• [PROBLEM TO WORK ON] Taking the records line by line, how many lines contain the word "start"? Answer with the number only.

• [GIVEN ENTRIES]
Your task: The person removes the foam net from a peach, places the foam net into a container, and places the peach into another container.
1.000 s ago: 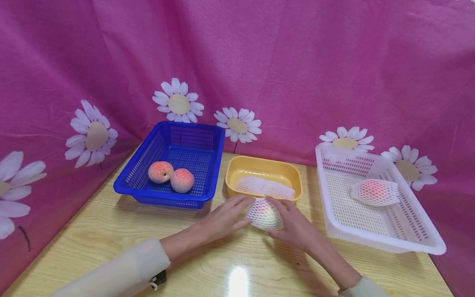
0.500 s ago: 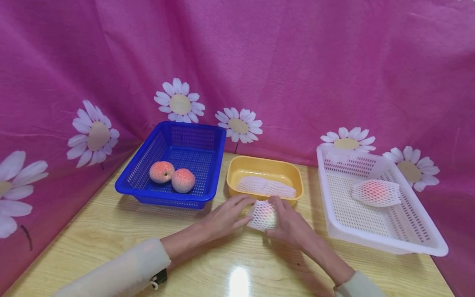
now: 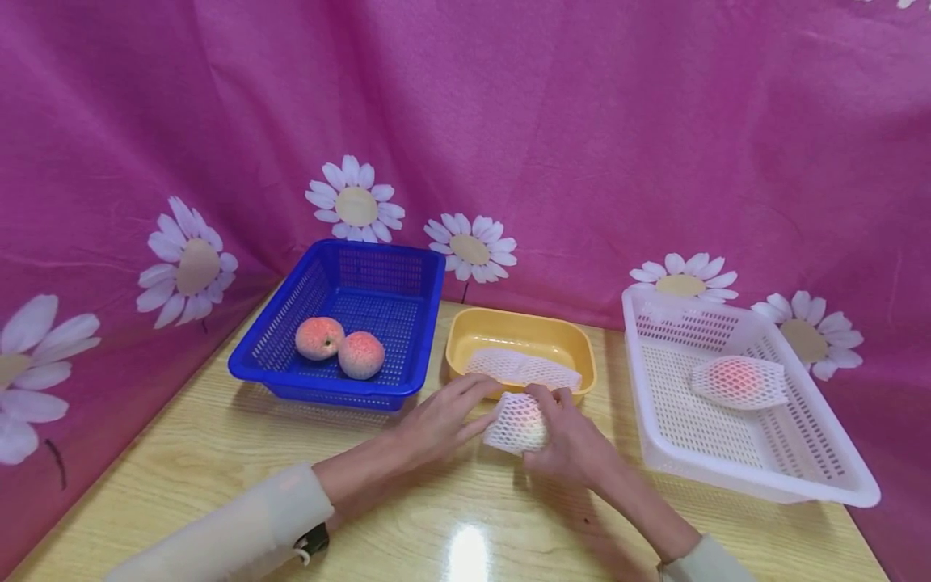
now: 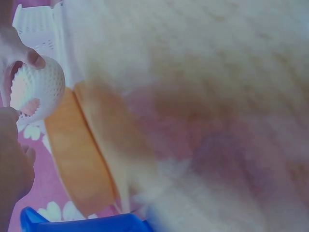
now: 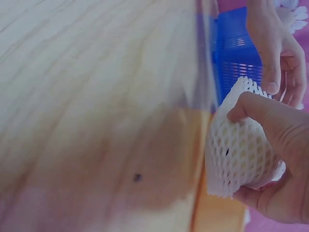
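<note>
Above the wooden table, my right hand [image 3: 575, 444] grips a peach in a white foam net sleeve [image 3: 515, 424], thumb on the near side and fingers over the top. In the right wrist view, that thumb [image 5: 251, 107] presses on the mesh of the foam net [image 5: 236, 145]. My left hand [image 3: 440, 420] is at the net's left end, thumb and fingers spread apart with the tips right by its edge. In the left wrist view, pink peach skin shows through the net's open end [image 4: 29, 104]. A yellow tray [image 3: 454, 368] with flat foam nets [image 3: 524, 368] lies just behind.
To the left stands a blue basket [image 3: 407, 388] with two bare peaches [image 3: 361, 356]. A white basket [image 3: 655, 440] on the right holds one peach in a foam net [image 3: 738, 381]. Behind the table [image 3: 407, 525] hangs a pink daisy-print cloth [image 3: 553, 145].
The netted peach has turned a little in my right hand, and its net end now faces left. My left fingertips have drawn slightly off the net's edge. The baskets and tray stay put.
</note>
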Available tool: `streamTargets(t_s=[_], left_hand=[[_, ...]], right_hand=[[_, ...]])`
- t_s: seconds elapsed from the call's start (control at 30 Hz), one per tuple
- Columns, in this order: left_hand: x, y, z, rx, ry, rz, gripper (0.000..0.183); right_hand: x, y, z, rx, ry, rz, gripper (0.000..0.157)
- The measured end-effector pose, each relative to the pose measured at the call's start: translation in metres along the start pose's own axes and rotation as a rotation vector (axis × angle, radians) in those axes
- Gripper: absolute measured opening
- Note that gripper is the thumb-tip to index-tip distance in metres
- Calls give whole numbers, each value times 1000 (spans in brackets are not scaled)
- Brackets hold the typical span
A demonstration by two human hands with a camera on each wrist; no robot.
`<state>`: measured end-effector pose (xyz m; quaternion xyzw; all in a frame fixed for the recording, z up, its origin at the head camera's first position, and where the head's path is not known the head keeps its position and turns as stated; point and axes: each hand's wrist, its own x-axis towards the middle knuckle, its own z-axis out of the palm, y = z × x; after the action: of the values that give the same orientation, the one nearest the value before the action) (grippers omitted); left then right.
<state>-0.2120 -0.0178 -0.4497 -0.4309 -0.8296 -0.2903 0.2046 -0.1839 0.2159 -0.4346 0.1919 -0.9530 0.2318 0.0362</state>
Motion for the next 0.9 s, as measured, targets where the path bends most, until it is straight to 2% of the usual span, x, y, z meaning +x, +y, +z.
streamTargets(t_s=[0.17, 0.43, 0.6, 0.9], left_hand=[[9, 4, -9, -25, 57, 15, 32], [25, 5, -18, 36, 157, 153, 33], [31, 8, -24, 8, 171, 162, 35], [46, 11, -34, 27, 221, 201, 32]], right_hand=[[2, -5, -16, -25, 60, -36, 85], [5, -10, -36, -65, 127, -69, 86], [5, -14, -47, -75, 139, -71, 85], [6, -23, -67, -96, 175, -83, 87]])
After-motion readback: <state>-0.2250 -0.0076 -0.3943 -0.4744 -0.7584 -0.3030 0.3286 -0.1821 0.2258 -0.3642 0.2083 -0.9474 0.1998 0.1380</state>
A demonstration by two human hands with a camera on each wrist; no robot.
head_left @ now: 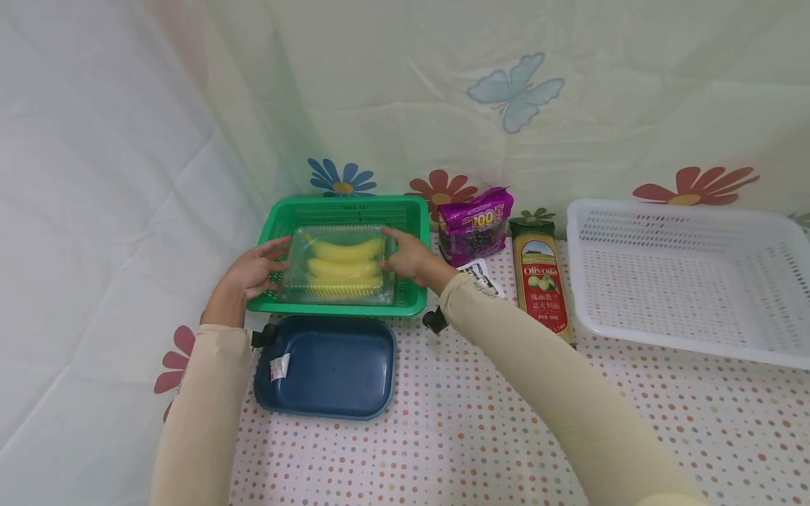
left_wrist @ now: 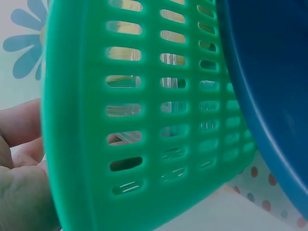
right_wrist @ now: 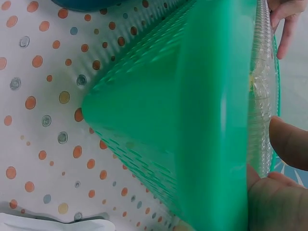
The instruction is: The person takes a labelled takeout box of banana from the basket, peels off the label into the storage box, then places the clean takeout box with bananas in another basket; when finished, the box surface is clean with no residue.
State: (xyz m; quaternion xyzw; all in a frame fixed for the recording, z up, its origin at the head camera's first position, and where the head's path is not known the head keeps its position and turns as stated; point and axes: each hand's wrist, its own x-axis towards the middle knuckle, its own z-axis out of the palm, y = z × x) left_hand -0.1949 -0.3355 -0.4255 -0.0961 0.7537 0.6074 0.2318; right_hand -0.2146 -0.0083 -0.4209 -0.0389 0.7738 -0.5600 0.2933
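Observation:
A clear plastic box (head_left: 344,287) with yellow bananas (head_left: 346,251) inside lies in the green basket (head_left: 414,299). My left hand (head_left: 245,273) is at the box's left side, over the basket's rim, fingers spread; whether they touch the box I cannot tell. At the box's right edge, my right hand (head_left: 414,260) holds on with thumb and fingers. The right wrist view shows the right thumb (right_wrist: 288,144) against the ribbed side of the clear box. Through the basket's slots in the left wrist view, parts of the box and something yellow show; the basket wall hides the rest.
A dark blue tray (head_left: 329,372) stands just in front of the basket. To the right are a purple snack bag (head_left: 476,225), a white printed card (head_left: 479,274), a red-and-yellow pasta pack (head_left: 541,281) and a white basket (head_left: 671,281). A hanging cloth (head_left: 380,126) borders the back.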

• [YOUR SOLUTION] 2